3a. Gene ID conversion
KEGG pathways are based on Entrez gene IDs, NCBIs numeric gene identifiers. Therefore, to run this workflow you need to convert your input gene IDs (in our case gene symbols) into Entrez IDs
NOTE: You need to have the correct path for your DE_genes_Basal_cells_Vs_Differentiated_cells.csv file, that you generated in the Differential Expression session earlier. It should be in
H:/workshop/2024/rnaseq/DE_analysis_workshop/Tables folder for most people.
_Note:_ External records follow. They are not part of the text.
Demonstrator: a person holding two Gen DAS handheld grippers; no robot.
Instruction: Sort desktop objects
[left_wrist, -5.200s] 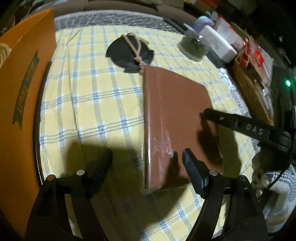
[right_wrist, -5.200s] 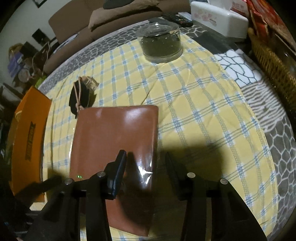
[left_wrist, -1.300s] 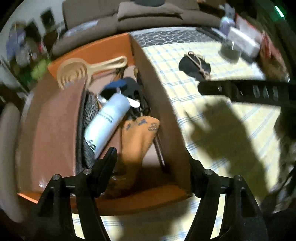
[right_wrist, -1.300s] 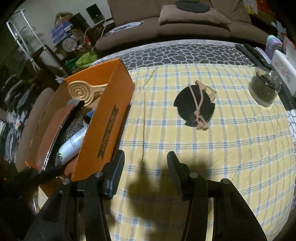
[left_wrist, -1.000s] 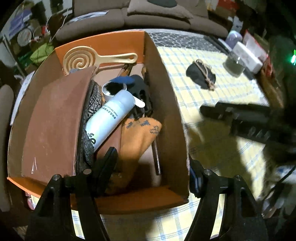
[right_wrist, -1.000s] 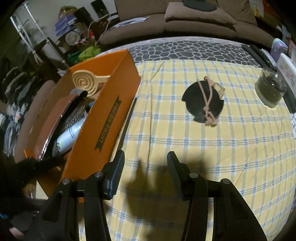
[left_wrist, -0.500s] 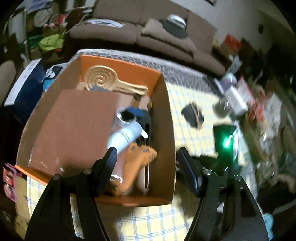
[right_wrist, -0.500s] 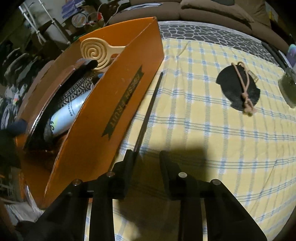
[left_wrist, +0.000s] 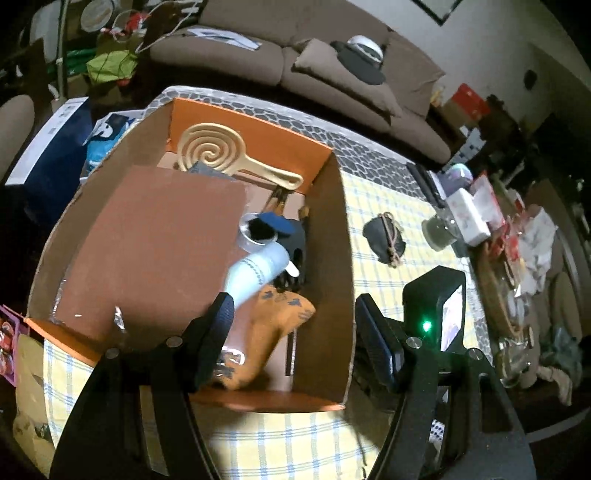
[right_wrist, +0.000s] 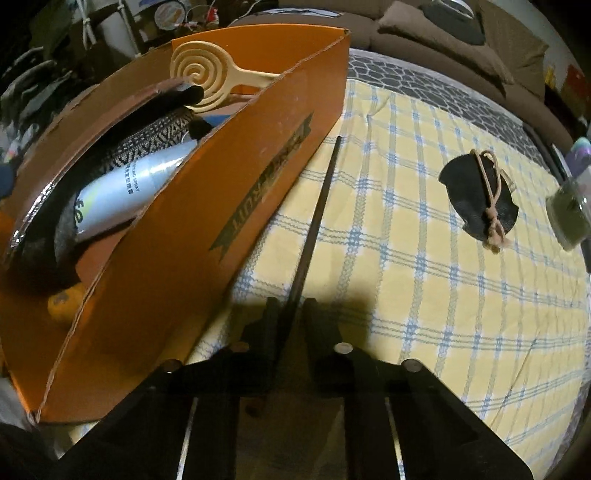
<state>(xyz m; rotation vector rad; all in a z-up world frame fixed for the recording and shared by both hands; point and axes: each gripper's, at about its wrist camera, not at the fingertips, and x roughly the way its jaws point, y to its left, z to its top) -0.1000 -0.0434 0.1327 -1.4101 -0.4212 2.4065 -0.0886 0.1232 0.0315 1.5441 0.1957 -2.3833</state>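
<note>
An orange cardboard box (left_wrist: 334, 236) stands on the yellow checked cloth and holds a brown notebook (left_wrist: 155, 236), a cream spiral swatter (left_wrist: 214, 151), a white spray bottle (left_wrist: 255, 273) and an orange cloth (left_wrist: 273, 328). My left gripper (left_wrist: 291, 314) is open and empty, high above the box. My right gripper (right_wrist: 290, 314) is shut on a thin dark stick (right_wrist: 317, 206) that lies on the cloth along the box's outer wall (right_wrist: 221, 206). A black pouch with a tan cord (right_wrist: 480, 192) lies further right; it also shows in the left wrist view (left_wrist: 384, 240).
A glass jar of dark green stuff (right_wrist: 569, 218) stands at the table's right edge, also seen in the left wrist view (left_wrist: 439, 232). A white tissue box (left_wrist: 469, 214) and clutter lie beyond it. A brown sofa (left_wrist: 295, 62) is behind the table.
The notebook went from the table into the box. My left gripper has risen high above the box. My right gripper moved down to the box's side and closed on the dark stick.
</note>
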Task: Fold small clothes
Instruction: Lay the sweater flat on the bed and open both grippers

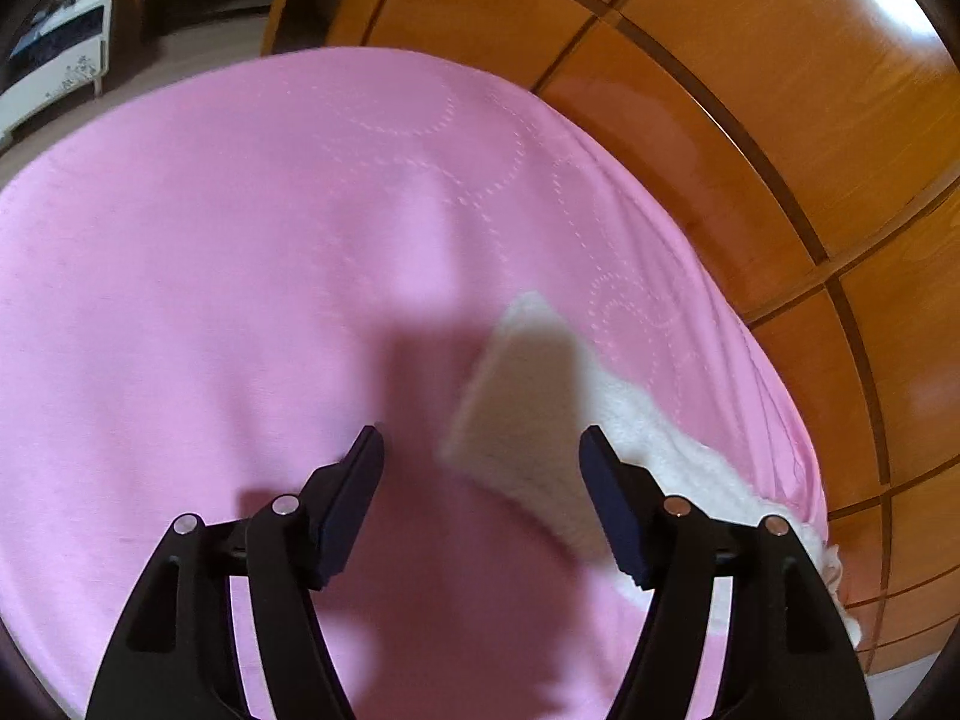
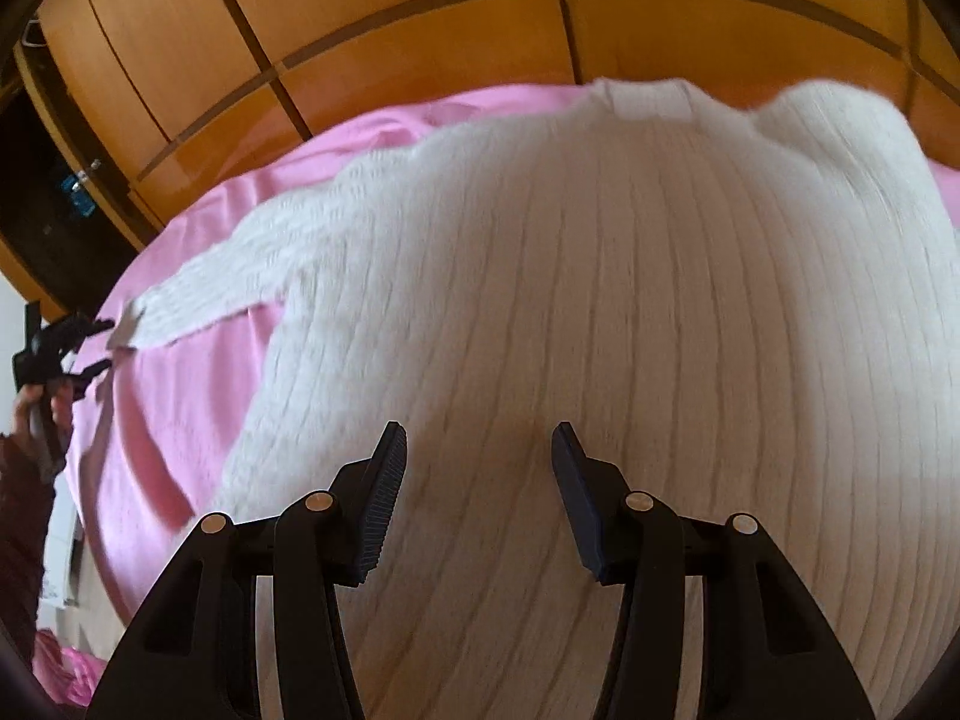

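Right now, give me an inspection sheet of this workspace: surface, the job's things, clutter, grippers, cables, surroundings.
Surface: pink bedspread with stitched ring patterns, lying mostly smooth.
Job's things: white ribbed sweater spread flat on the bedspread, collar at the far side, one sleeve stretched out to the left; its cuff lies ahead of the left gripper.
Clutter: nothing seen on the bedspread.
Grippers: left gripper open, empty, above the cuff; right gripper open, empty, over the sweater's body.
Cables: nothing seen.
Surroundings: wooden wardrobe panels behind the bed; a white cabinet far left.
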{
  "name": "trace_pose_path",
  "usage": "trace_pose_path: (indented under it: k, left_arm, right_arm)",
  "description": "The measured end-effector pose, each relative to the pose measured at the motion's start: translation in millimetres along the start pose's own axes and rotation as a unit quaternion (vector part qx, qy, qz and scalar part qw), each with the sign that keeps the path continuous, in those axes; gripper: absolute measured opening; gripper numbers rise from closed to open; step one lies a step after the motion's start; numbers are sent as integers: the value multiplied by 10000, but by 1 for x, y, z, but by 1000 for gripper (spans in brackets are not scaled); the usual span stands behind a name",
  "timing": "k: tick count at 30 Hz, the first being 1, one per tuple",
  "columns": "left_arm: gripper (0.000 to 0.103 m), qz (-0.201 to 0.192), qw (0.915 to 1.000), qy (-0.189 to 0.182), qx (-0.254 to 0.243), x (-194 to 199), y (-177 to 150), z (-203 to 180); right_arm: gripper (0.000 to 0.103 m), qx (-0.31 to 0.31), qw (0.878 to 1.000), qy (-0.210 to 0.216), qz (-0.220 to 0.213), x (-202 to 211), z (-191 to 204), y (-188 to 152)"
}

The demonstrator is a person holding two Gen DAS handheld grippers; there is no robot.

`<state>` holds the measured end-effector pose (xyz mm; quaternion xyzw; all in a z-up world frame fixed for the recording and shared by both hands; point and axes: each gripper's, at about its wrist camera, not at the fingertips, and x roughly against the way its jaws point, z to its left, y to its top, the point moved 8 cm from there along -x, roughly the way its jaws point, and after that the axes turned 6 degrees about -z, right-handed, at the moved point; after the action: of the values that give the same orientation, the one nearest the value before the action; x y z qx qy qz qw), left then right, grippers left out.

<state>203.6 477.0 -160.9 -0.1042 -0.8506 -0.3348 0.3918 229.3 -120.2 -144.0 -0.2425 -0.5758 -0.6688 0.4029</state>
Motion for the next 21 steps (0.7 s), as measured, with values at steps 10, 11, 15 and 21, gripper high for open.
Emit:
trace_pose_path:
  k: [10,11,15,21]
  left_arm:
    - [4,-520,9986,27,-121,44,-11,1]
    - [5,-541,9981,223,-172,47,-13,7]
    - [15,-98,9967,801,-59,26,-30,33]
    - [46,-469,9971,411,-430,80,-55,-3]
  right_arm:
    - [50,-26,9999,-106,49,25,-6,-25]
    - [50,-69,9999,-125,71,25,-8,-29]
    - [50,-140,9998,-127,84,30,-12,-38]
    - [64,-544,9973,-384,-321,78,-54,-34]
If not, change this to the correct path containing your DE genes table.
If you’ve deleted your DE_genes_Basal_cells_Vs_Differentiated_cells.csv file or didn’t attend the Differential Expression section 4 from earlier, you can download the file here , create the H:/workshop/2024/rnaseq/DE_analysis_workshop/Tables folders and put the file in the Tables folder. Copy and paste this section into R.
#### 7. Convert to Entrez gene IDs ####
# Set your working directory
setwd("H:/workshop/2024/rnaseq/functional_annotation")
# Import your DE genes data:
# NOTE: THE DIRECTORY THAT CONTAINS YOUR RESULTS DATA MAY VARY. YOU NEED TO LOOK IN 'H:/workshop/RNAseq' TO SEE WHERE YOUR 'Tables' SUBDIRECTORY IS, AND CHANGE THE BELOW PATH TO REFLECT THAT.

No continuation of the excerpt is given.